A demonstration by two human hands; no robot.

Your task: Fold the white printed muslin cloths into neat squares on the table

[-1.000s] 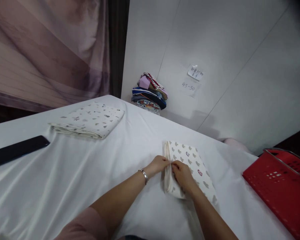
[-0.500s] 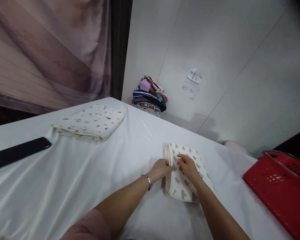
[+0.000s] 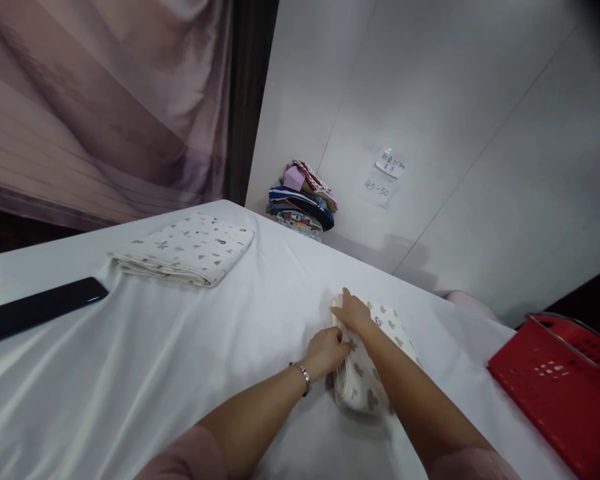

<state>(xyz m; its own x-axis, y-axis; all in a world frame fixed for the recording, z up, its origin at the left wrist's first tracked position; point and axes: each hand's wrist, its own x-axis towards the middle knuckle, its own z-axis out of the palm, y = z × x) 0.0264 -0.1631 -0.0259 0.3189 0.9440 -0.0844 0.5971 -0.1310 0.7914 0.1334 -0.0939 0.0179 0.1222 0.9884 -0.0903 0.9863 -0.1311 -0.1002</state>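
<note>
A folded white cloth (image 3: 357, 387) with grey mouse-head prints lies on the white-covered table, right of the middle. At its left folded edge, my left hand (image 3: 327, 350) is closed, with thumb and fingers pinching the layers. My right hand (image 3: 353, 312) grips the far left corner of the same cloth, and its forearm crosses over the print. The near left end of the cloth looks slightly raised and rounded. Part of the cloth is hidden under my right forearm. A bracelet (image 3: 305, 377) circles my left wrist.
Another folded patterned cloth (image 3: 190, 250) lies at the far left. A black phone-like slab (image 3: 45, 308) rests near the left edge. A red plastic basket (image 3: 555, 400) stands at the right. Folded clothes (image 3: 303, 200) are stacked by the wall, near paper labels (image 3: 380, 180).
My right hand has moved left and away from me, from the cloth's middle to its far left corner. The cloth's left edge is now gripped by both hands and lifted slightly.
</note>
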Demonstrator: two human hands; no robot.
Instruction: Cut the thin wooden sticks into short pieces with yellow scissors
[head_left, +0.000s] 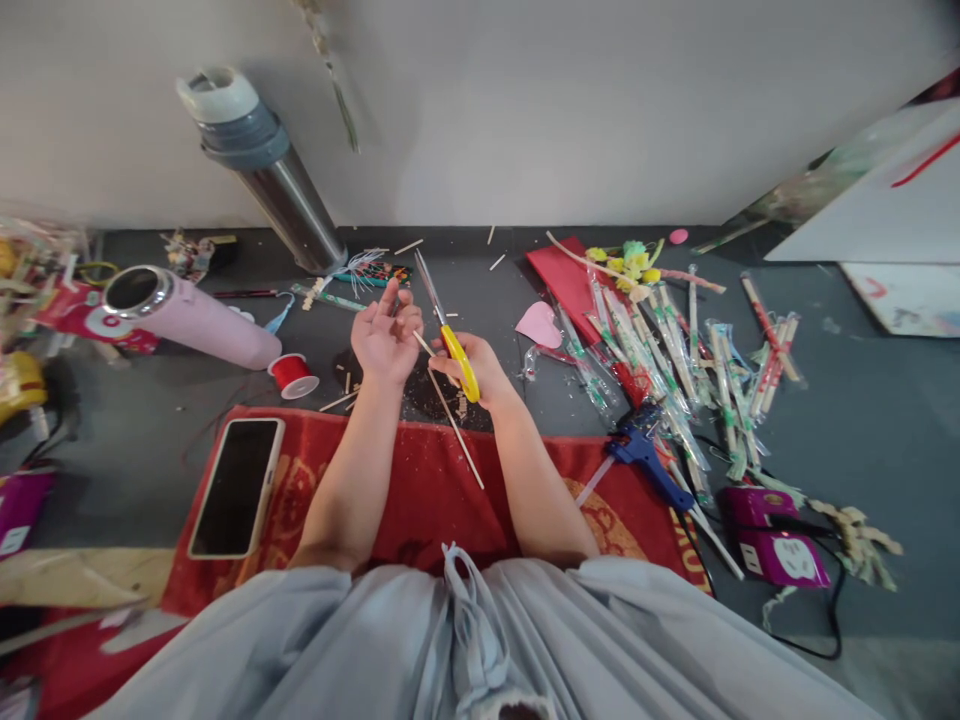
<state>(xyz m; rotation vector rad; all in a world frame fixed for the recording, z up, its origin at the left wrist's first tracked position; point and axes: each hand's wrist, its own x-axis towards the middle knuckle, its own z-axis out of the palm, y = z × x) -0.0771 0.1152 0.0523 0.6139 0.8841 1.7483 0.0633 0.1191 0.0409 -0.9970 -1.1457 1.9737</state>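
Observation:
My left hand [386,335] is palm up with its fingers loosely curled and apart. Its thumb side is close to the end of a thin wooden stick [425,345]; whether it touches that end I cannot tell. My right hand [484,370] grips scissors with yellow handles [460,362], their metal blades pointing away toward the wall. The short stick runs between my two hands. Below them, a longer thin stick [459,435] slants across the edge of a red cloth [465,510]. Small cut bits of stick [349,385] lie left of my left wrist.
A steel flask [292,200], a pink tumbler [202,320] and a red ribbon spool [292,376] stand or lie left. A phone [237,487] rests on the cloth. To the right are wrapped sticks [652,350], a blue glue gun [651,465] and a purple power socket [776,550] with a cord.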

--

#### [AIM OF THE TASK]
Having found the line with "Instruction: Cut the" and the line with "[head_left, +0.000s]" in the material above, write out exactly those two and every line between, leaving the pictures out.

#### [ANSWER TO THIS TASK]
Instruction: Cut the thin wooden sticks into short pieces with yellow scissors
[head_left, +0.000s] 

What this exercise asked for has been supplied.